UN demands 'permanent ceasefire' in Lebanon, Gaza, Israel
The UN rights chief is gravely concerned over the escalating conflict between Israel and Hezbollah in Lebanon and wants a "permanent ceasefire" there and in war-ravaged Gaza, his spokesman said Tuesday. "The high commissioner reiterates his call for an immediate ceasefire to put an end to the killings and the destruction," Jeremy Laurence, a spokesman for Volker Turk, told reporters in Geneva.
His comment came as Israel's security cabinet was due to meet to vote on a proposed ceasefire with Hezbollah in its war in Lebanon, with the White House voicing optimism that a deal was close. The United States, European Union and United Nations have pushed in recent days for a truce in the long-running hostilities between Israel and Hezbollah, which escalated into full-scale war in late September.
The war in Lebanon followed nearly a year of limited cross-border exchanges of fire with Hezbollah. The Lebanese group said it was acting in support of Hamas after the Palestinian group's October 7, 2023 attack on Israel. As truce talks intensified, Lebanon's health ministry said Israeli strikes killed at least 31 people on Monday, mostly in the south. - 'Brutal on civilians' - Laurence said Turk was "gravely concerned by the escalation in Lebanon". He pointed to at least 97 people reportedly killed in Israeli air strikes between November 22 and 24 alone, including eight children and 19 women.
Also last week, seven paramedics were reportedly killed in three separate Israeli strikes in southern Lebanon, he said, adding to the 226 healthcare workers reportedly killed in Lebanon between October 7 last year and November 18. "These are further indications of just how brutal this war has been on civilians," he said.
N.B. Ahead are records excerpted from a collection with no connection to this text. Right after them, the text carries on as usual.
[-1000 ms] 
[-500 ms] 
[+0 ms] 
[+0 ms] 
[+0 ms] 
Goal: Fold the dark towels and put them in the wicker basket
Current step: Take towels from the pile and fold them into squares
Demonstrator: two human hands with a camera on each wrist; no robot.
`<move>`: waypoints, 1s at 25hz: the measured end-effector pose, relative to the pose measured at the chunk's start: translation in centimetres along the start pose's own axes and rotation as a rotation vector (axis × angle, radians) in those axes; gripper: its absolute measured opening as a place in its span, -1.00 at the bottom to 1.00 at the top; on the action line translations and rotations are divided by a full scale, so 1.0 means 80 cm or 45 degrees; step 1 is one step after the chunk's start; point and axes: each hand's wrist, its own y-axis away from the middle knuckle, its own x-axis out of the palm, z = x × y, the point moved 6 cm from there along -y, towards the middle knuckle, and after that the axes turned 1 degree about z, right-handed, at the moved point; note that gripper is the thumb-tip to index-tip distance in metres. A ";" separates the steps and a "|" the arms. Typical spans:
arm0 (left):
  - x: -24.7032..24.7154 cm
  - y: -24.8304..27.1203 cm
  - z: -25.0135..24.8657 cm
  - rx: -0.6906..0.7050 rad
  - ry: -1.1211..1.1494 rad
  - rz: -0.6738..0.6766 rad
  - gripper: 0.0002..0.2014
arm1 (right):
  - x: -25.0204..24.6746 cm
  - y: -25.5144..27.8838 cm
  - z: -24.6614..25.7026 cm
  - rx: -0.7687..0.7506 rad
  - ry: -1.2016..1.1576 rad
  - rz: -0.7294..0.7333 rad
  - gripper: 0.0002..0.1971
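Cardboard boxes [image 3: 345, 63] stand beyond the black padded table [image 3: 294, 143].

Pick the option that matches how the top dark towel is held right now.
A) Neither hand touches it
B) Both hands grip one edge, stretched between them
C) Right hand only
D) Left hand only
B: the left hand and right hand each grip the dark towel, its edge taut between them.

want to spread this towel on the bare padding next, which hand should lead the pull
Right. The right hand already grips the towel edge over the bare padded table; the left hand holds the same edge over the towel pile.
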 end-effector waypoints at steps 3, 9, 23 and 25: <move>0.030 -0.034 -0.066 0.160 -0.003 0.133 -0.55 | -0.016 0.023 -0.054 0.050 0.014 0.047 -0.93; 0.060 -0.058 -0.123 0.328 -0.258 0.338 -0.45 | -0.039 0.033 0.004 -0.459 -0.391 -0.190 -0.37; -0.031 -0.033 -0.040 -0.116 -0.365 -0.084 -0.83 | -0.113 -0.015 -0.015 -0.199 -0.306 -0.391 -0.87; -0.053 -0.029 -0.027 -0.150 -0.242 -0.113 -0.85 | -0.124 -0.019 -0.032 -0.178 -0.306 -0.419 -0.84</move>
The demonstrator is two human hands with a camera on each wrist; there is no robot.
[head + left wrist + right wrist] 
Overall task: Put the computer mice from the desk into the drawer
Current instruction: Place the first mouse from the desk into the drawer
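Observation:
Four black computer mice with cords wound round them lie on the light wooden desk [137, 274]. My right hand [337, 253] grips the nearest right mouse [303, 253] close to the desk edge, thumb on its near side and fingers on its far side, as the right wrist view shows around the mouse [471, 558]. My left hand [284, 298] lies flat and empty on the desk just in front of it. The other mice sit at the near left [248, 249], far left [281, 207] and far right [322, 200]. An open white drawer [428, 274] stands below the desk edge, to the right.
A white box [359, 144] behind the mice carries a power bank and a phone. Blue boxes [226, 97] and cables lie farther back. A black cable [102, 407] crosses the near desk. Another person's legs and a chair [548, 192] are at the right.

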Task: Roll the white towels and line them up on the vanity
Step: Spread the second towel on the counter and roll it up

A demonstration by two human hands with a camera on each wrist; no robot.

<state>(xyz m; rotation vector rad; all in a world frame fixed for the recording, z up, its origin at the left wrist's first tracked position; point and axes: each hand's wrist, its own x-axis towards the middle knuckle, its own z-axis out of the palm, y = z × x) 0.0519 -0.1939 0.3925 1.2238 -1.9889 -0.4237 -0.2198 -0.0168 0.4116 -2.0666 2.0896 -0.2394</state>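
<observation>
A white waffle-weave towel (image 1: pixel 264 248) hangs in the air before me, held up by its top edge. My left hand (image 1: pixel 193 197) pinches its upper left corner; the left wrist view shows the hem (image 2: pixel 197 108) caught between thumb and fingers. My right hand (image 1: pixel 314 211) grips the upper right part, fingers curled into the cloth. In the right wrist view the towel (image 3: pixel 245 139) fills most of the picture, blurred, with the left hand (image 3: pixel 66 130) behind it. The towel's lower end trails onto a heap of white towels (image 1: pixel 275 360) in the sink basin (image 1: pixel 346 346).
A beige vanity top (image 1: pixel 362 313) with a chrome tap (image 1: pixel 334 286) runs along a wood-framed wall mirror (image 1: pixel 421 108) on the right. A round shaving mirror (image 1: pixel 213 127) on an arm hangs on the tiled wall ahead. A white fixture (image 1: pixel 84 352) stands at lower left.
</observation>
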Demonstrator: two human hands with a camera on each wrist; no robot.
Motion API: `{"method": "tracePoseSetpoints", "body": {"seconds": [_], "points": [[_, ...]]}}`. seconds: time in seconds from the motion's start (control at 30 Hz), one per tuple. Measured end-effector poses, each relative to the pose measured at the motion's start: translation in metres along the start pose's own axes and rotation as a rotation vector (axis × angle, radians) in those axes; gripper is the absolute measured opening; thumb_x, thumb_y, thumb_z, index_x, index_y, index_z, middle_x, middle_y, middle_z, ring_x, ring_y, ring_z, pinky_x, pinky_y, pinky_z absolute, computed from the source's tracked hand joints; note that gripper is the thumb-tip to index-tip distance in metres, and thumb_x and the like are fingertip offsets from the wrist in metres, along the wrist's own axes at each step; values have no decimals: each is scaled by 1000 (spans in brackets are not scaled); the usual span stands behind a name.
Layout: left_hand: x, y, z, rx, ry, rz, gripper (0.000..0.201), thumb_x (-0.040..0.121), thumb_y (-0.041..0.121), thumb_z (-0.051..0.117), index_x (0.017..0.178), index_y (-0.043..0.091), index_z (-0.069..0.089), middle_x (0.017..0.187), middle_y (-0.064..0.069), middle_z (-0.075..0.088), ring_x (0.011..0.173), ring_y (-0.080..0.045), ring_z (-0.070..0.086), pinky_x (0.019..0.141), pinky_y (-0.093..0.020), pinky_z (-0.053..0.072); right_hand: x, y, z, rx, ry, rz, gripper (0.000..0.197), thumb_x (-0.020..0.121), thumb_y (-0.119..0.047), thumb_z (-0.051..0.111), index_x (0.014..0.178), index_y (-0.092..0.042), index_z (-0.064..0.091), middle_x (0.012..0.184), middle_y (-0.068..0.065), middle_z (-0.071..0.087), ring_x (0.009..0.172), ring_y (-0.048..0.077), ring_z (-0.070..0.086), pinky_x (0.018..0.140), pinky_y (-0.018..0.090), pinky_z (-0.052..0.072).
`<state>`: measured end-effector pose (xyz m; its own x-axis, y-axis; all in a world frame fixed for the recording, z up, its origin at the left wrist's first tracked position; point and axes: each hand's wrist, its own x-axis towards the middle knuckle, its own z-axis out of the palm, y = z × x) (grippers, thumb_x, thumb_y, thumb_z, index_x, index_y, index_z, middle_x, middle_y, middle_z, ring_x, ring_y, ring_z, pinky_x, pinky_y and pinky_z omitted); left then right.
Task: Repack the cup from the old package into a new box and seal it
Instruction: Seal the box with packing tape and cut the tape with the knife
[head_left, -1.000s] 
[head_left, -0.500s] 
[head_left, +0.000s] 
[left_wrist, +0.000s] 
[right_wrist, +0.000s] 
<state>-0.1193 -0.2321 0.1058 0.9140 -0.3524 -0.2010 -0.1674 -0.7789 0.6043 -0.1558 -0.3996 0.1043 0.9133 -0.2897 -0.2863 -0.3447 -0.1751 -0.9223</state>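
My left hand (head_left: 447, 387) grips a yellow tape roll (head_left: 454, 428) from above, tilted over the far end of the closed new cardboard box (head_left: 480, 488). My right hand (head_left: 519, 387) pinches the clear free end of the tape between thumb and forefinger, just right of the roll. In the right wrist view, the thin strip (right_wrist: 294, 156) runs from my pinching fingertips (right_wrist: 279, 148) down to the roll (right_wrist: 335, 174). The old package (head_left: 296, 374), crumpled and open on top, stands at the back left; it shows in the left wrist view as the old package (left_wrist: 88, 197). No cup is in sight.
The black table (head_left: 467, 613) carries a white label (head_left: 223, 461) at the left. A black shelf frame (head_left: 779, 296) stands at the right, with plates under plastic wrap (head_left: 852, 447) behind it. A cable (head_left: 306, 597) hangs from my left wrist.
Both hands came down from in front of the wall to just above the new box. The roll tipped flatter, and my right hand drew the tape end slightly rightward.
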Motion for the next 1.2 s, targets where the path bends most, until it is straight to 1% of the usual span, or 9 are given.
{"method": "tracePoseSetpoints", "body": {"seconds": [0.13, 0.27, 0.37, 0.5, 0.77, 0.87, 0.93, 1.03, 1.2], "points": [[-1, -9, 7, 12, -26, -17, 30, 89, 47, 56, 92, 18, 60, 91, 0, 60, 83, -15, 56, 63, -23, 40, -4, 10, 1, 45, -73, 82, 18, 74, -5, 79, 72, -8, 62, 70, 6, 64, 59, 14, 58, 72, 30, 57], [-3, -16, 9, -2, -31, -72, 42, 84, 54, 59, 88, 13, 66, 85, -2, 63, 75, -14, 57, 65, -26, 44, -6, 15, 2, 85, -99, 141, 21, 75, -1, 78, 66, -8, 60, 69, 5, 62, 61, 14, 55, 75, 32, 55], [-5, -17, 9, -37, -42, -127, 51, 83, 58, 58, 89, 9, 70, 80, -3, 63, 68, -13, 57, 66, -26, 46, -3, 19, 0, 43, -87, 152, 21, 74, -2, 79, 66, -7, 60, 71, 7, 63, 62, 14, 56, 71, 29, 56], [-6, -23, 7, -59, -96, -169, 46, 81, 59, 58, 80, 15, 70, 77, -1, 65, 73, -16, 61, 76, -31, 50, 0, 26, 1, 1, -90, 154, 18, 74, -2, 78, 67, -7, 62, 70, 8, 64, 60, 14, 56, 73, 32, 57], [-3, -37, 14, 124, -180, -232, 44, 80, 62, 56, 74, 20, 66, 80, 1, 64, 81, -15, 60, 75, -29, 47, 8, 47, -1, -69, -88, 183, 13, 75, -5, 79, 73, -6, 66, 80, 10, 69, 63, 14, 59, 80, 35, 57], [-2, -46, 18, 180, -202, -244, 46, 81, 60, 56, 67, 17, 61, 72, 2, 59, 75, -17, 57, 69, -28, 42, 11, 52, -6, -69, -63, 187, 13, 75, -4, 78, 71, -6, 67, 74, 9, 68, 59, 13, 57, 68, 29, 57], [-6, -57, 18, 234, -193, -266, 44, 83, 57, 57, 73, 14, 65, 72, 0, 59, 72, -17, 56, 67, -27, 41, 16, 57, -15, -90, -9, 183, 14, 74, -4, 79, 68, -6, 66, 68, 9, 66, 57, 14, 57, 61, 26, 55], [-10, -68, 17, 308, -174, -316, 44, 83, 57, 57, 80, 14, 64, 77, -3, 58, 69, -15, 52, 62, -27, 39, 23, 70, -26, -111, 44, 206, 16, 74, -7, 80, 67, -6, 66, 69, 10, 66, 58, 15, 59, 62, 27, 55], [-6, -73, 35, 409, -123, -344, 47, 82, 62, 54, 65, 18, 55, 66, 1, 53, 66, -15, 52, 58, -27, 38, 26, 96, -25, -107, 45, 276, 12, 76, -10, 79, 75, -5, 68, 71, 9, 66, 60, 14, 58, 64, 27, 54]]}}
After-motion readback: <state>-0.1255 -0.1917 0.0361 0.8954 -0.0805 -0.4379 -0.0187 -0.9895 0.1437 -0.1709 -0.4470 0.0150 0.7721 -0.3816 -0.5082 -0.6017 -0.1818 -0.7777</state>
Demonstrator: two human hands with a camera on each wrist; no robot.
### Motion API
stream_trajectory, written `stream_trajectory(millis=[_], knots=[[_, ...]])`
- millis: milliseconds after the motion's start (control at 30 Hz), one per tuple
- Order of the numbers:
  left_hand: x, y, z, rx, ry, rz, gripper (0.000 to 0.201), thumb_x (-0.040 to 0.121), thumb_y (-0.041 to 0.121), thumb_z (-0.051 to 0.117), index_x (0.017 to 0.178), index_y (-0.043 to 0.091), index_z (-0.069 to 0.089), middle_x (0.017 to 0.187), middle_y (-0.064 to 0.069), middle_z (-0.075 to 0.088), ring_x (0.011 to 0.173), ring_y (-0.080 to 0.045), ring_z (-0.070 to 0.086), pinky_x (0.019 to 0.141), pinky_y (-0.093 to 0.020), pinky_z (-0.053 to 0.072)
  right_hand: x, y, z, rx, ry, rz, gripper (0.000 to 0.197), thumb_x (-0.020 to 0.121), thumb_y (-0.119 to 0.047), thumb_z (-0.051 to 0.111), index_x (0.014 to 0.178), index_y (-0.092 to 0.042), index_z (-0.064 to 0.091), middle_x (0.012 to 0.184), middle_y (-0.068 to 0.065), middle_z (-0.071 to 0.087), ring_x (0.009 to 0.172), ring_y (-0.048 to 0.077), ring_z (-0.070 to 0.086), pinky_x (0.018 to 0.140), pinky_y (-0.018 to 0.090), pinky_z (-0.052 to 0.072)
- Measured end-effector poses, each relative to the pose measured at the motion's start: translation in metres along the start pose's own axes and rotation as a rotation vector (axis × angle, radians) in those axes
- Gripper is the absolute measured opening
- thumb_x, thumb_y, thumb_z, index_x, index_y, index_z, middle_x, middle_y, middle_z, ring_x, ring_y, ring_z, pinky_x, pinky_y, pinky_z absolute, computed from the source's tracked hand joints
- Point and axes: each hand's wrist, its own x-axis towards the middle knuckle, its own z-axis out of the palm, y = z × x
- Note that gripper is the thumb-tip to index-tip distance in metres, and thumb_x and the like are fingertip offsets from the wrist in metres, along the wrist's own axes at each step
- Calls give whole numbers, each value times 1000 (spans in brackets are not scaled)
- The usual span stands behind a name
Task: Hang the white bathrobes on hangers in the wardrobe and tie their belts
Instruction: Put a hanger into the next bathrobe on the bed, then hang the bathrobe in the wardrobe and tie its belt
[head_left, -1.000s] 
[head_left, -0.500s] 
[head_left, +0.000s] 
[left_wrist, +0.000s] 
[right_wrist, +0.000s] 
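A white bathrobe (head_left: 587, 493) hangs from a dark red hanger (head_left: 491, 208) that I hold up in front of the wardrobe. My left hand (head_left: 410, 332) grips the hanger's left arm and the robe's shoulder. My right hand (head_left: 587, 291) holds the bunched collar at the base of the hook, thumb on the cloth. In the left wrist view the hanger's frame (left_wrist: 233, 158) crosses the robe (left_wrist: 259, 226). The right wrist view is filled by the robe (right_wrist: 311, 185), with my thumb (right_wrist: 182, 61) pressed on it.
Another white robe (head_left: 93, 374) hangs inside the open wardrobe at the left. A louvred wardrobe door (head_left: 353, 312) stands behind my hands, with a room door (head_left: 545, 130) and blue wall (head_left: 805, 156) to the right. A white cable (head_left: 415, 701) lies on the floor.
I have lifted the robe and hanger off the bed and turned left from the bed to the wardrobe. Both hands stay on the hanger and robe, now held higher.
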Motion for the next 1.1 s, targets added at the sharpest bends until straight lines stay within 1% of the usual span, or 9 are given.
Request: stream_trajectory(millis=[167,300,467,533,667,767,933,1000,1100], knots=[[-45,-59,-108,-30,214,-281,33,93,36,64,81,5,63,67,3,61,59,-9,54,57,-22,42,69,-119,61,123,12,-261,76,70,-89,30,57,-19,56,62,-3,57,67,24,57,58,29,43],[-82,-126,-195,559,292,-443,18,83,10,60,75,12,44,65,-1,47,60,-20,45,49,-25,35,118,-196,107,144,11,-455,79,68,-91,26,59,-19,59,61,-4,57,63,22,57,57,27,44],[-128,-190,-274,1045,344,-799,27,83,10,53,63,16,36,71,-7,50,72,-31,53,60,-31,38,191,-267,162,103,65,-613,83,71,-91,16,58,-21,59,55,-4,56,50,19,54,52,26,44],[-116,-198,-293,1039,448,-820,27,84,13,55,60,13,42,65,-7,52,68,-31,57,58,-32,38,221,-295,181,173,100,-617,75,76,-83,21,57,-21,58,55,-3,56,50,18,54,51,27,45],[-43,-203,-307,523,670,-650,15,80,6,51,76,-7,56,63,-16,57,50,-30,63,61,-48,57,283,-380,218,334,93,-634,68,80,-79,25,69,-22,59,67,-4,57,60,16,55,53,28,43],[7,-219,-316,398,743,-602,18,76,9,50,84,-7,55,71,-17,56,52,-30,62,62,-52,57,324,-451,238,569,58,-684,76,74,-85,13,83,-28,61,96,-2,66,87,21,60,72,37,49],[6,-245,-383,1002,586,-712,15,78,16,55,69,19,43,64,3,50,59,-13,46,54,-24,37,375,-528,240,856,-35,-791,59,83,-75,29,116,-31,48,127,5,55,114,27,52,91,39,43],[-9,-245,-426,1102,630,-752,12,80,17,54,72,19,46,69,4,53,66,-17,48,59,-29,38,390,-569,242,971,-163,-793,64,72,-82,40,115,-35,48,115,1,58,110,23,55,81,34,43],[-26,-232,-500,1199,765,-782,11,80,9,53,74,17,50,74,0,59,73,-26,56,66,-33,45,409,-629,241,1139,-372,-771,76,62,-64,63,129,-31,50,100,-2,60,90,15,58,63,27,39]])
Laurence warned: "Israeli military action in Lebanon has caused wide-scale loss of civilian life, including the killing of the entire families, widespread displacement, and the destruction of civilian infrastructure, raising serious concerns about respect for the principles of proportionality, distinction and necessity." He also highlighted that Hezbollah was continuing to fire rockets into Israel, resulting in civilian casualties.
"Most of these rockets are indiscriminate by nature, prolonging the displacement of many Israeli civilians, which is unacceptable," he said. Turk, he said, was insisting that "the only way to end the suffering of people on all sides is a permanent and immediate ceasefire on all fronts -- in Lebanon, in Israel and in Gaza".